#### [Aim of the exercise]
One number is all that is asked for: the number of lines below that hold the string "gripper".

── Dataset extract ──

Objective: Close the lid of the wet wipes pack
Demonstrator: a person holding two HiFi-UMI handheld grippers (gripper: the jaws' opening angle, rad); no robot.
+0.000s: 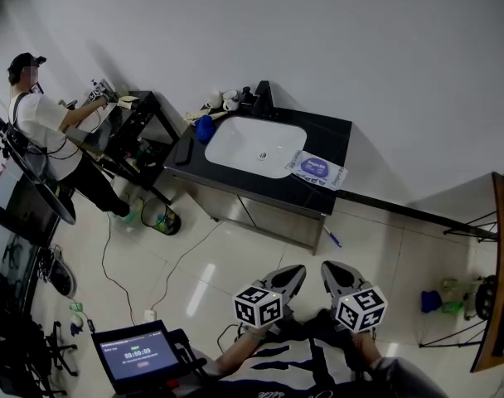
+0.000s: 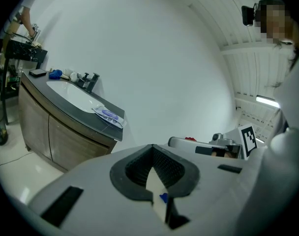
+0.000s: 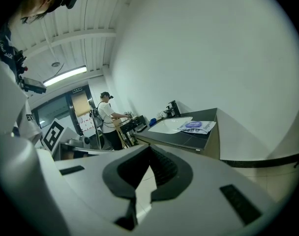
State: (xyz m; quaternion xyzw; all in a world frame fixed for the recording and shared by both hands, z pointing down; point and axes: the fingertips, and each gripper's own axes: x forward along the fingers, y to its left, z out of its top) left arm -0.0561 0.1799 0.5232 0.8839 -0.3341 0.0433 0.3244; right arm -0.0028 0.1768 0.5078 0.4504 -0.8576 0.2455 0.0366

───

#### [Task answer]
2